3 Bijlage 8 bij het werkdocument van de diensten van de Commissie SWD (2018) 337 final biedt nadere informatie. Evaluaties van humanitaire hulp vinden regelmatig plaats en zijn beschikbaar op internet. 

4. GEVOLGEN VOOR DE BEGROTING

De Unie zal financiering beschikbaar stellen voor de uitvoering van het programma voor humanitaire hulp.
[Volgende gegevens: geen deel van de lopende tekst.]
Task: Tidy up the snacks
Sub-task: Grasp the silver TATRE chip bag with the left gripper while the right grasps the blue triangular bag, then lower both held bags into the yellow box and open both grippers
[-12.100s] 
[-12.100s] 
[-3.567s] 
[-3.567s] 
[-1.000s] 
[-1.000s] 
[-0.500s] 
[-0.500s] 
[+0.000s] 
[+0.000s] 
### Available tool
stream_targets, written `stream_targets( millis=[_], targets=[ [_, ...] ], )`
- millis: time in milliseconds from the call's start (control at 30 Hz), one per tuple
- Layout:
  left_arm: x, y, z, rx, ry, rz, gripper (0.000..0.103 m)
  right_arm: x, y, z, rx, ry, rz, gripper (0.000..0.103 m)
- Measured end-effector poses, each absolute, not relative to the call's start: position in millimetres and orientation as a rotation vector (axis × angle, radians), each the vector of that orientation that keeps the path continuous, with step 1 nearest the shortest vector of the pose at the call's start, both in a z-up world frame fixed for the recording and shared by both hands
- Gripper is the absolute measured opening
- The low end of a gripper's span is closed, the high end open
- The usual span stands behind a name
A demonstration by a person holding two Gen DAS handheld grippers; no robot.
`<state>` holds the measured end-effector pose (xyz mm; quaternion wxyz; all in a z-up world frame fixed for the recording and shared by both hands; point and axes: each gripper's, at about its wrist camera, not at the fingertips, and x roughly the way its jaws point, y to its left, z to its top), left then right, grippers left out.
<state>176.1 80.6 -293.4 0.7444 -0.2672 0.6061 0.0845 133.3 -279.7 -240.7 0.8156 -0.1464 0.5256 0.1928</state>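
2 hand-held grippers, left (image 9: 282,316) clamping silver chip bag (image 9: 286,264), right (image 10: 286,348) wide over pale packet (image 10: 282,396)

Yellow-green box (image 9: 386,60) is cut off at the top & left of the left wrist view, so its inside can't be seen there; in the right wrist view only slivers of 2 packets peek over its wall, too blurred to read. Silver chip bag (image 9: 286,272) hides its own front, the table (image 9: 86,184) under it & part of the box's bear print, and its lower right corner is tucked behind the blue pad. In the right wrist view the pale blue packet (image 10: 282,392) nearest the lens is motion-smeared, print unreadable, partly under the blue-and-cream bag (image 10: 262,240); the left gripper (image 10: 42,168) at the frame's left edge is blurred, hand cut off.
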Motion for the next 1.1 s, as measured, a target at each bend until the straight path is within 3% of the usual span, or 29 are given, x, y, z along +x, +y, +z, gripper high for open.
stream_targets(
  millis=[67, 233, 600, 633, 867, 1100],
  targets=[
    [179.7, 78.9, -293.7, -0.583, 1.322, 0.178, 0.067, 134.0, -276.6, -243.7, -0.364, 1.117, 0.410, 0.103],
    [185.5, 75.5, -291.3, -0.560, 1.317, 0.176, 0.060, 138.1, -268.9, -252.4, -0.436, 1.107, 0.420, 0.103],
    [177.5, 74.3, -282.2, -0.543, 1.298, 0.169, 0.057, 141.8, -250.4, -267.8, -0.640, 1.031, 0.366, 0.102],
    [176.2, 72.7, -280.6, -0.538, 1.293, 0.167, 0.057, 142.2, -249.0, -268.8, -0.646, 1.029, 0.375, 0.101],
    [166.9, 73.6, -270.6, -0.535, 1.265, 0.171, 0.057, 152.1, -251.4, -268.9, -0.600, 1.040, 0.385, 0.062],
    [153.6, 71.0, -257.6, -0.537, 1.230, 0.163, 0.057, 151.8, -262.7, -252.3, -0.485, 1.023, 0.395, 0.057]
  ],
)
Een bedrag van 5 468 000 000 euro (in lopende prijzen) zal afkomstig zijn uit middelen van het herstelinstrument voor de Europese Unie.

Meer details over de gevolgen voor de begroting zijn te vinden in het financieel memorandum.

5. OVERIGE ELEMENTEN

Artikelsgewijze toelichting

Het juridische kader wordt gevormd uit gerichte wijzigingen van Verordening (EG) nr. 1257/96 van 20 juni 1996 betreffende humanitaire hulp.


De voorgestelde wijzigingen hebben voornamelijk tot doel:

–de uitvoering mogelijk te maken van de maatregelen van het voorstel voor een verordening tot vaststelling van het herstelinstrument voor de Europese Unie, via de uitvoeringsmechanismen van de humanitaire hulp;

–financiering mogelijk te maken uit het herstelinstrument voor de Europese Unie als externe bestemmingsontvangsten in de zin van artikel 21, lid 5, van het Financieel Reglement;

–de eerbiediging te garanderen van de specifieke termijnen die zijn neergelegd in artikel 4 van het voorstel voor een verordening tot vaststelling van het herstelinstrument voor de Europese Unie, door correcte kruisverwijzingen.